Folks, until today I was dubious but willing to still chalk this all up to "website trouble." The challenges are extreme. But the call center stuff? The missing Advanced Resolution Center? The total fogginess on what the paper application process actually looks like, or how its results will be accessed and acted upon? And the suggestion that reps are sitting down and actually filling out entirely new applications on end-users' behalves by selectively pulling from the paper application on a state-by-state basis, using the same infrastructure that's driving Healthcare.gov into a ditch?
This isn't "website trouble." This, at the end of the day, is a big, big project and organizational management SNAFU, IMHO. It's bad. And after today, I'm not at all convinced that things will improve significantly by January 1st.
I hope they will...But there's only so much that Google can do to assist. Once we're beyond the website and into this level of messiness in the organizational side of things, it starts to look like someone(s) are just really bad at running things.
The Takeaway
We can't be too smug about this. Until now, I've been telling people I know that are critics the website will get fixed, that it's a massive technical undertaking that had impossible deadlines and impossible complexity, that people can just call in or complete a paper application.
Silly me, I was saying those things on faith.
Now that I've had more experience with the call center and had the discussion about the paper application, I think we're going to have to be careful about suggesting that people are overly critical of the rollout.
As far as I can tell, it is, in fact a train wreck. Best to admit this up front and defend the principle behind the ACA and its eventual goals. Defending the rollout (not just of the website) looks to be a losing proposition; let's be sure that we acknowledge that it's a horrible rollout while still defending the absolute necessity of healthcare reform and the idea that the ACA itself is not the same thing as its rollout, and that it's needed policy, regardless of how badly things have gone at the beginning.

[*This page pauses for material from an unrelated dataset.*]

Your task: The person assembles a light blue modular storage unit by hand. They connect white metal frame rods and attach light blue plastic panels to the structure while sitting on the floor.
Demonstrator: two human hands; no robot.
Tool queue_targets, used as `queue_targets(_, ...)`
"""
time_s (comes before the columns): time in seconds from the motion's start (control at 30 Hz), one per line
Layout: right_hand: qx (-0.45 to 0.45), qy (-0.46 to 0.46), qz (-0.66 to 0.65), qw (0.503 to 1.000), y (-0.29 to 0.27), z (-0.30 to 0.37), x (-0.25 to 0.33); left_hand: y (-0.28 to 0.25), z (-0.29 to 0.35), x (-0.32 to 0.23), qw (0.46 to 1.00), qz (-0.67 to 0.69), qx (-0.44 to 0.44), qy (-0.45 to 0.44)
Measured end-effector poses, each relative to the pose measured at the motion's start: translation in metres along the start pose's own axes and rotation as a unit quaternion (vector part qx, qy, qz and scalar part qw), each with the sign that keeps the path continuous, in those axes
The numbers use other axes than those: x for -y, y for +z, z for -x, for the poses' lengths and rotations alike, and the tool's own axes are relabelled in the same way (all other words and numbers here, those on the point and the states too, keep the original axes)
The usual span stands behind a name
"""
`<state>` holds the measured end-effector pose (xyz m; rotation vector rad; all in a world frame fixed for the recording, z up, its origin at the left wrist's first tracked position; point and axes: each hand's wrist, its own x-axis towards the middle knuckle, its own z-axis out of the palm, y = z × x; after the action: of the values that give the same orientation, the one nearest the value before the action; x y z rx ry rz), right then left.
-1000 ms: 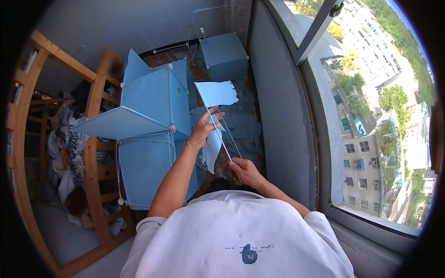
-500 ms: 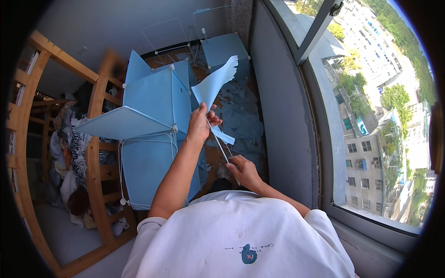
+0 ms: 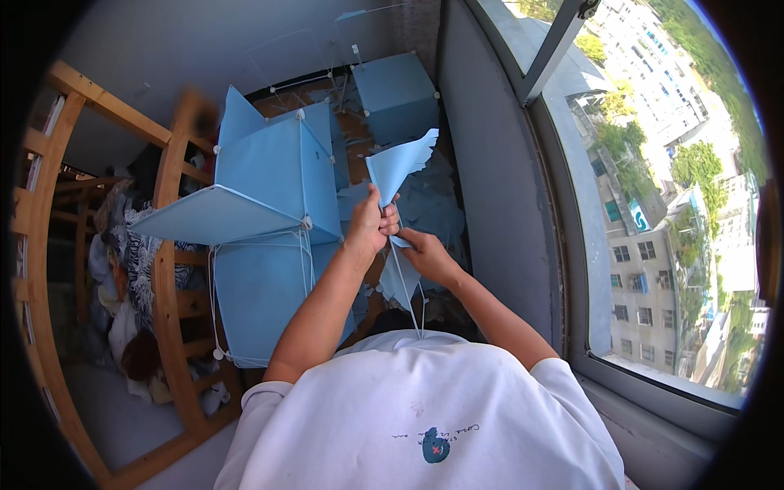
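My left hand (image 3: 375,220) is closed round the narrow lower end of a torn light-blue plastic sheet (image 3: 402,166), which fans upward to a ragged edge. Thin white wire rods (image 3: 415,300), apparently a frame, run from beneath that hand down toward my shirt. Close beside it, my right hand (image 3: 429,256) pinches a small blue scrap (image 3: 400,242) against the rods. Another pale blue piece (image 3: 398,278) hangs or lies just below the hands; which one, I cannot tell.
A blue-panelled cube shelf (image 3: 261,175) with wire frames and white connectors stands on the left. Many torn blue scraps (image 3: 429,204) litter the brown floor. A blue box unit (image 3: 396,86) sits at the back. A wooden bed frame (image 3: 167,188) is at far left, a window (image 3: 645,245) at right.
My right hand has risen beside the left one. The left hand and torn sheet have shifted right and toward me, and the blue strip between the hands is now mostly hidden.
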<state>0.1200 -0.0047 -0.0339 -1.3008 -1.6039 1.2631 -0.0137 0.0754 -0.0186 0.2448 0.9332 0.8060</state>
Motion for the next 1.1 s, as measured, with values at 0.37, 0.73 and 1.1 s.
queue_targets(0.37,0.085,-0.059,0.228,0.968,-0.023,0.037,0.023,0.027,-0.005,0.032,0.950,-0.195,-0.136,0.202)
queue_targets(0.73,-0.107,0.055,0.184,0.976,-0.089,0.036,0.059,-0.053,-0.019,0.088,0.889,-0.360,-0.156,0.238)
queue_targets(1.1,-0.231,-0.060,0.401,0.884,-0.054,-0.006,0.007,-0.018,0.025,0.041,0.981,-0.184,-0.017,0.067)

And if anyone has a direct number for the "Advanced Resolution Center," I'd love to have it, if this mysterious department exists.
Maybe they can find the completed application approval that mysteriously disappeared, along with the application itself, and help me to put in the five seconds worth of data that was missing the one time I managed to actually get Healthcare.gov to "work" for me. I have the approved application number sitting right here in front me.